I am opening this thread to post some important Articles on Psychology of Trading. I request you all to share more informative articles on this thread. Psychology plays an important role in our day to day activities and in the case of Trading, its much more evident. To succeed in Trading, the Trader should be psychologically and emotionally very strong and the more we understand about it the more better it is. To begin with, I am sharing a nice article on Psychology of Trading with you all, please keep this thread populated with many more articles.
The psychological state of the crowd and the psychological state of the investor or trader are important areas to look at when considering an investment or trade. Bubbles and crashes within any market arise out of crowd psychology. Bubbles and crashes in any one individual account also arise out of the psychological state the single person brings to both their decision and their execution of their decision.
What do we mean by psychological state? Answer: The combination and type of intellectual, physical and emotional energy coming to bear upon an investment or trading decision.

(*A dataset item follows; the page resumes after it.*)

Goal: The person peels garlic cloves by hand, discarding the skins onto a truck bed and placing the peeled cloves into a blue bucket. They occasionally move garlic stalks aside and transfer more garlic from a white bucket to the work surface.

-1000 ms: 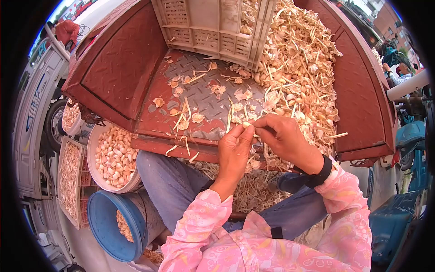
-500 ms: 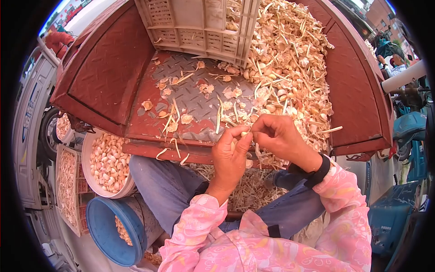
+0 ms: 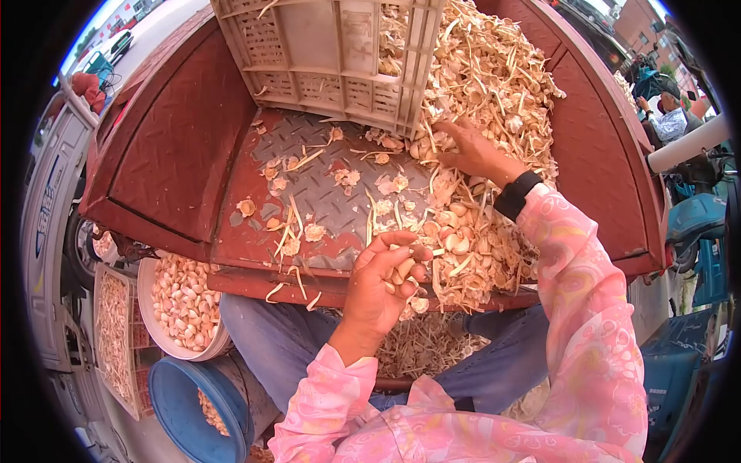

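Observation:
My left hand (image 3: 369, 297) is half curled, palm up, around a few peeled garlic cloves (image 3: 404, 268) over the front edge of the red cart bed (image 3: 266, 282). My right hand (image 3: 480, 154) reaches out to the heap of garlic cloves, skins and dry stalks (image 3: 502, 85), beside the corner of a pale plastic crate (image 3: 320, 58). Its fingers are extended and apart, at the heap's surface; nothing shows in them. Loose skins and stalks lie scattered on the bed's metal floor (image 3: 309, 185).
To my left stand a white bucket of garlic cloves (image 3: 147, 297), a blue bucket (image 3: 166, 393) with some cloves inside, and a crate of scraps (image 3: 116, 332). Red side walls (image 3: 166, 147) flank the bed. Parked vehicles and another person (image 3: 670, 119) are farther off.
My right hand has left my left hand's fingertips and moved up and forward to the heap near the crate. My left hand has turned palm up, showing the cloves, and sits slightly lower.

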### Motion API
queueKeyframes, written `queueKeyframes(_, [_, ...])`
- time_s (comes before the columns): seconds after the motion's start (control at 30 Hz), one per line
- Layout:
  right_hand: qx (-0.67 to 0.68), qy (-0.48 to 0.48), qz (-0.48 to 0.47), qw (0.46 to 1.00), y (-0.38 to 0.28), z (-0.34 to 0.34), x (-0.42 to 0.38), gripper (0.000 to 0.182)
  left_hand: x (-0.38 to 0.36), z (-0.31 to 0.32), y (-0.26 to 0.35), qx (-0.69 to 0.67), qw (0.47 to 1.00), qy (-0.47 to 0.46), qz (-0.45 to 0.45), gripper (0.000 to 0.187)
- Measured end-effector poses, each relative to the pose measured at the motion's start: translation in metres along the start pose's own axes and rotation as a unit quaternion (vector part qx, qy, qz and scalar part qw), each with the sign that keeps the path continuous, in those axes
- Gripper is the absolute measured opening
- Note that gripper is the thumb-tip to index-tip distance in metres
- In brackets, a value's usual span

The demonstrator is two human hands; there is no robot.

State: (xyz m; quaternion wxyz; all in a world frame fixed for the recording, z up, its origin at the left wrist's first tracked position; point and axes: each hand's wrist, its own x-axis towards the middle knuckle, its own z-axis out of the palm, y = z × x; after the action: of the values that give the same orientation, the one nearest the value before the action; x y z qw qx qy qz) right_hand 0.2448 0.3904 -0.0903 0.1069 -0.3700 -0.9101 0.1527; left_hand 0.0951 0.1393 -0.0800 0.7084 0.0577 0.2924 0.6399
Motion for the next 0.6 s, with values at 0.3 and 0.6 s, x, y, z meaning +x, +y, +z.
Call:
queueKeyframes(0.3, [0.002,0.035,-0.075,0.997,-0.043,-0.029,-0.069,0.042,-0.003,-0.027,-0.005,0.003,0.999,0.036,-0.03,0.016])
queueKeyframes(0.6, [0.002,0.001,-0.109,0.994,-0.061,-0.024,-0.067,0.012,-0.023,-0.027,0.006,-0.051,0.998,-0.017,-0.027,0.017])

Put another way - trading psychology is the sum total influence of a human psyche on the process of making an investment or trading decision. The American Heritage dictionary defines psyche as: "The mind functioning as the center of thought, emotion, and behavior and consciously or unconsciously adjusting or mediating the body's responses to the social and physical environment."
Fear and Greed
Typically when people talk about psychology in the markets they reduce it to the emotions of fear and greed. Likewise, the typical response is to try to avoid the influence of the feelings of fear or greed. In many ways, this is a futile effort in that those emotional responses are natural and are not going to go away. A better approach is to accept that reality and learn how to become aware of their influence on a decision and also aware of their influence on how a stock might be acting.
Emotional Awareness in Investing
In actuality, the situation is much more complex and nuanced than that and the work being done in trading psychology now is extending and applying the work of neuroscience in understanding the human response to a risk reward decision. Researchers such as Dr. Andrew Lo of MIT, Dr. Brian Knutson of Stanford and Camelia Kuhnen of Northwestern are delivering excellent work which illuminates just exactly what the brain is doing when faced with a choice about risk.
There is great evidence for the value of actually including emotional intelligence in making decisions about the financial markets. This is an area that is just beginning to be explored. It also extends to the interaction between human and computer in the situation where trading strategies are driven by quantitative models which drive automatic trade executions in the market.
How Can an Investor Account for Psychology?
Two simple ways to address this ever-present issue are to always ask the following two questions. #1)Is my analysis being impacted by what the crowd is doing? #2) Is my analysis being colored by the result of my last investment or trade? Including an analysis of the the human factors influencing a trading decision offers to opportunity to reduce risk and improve return.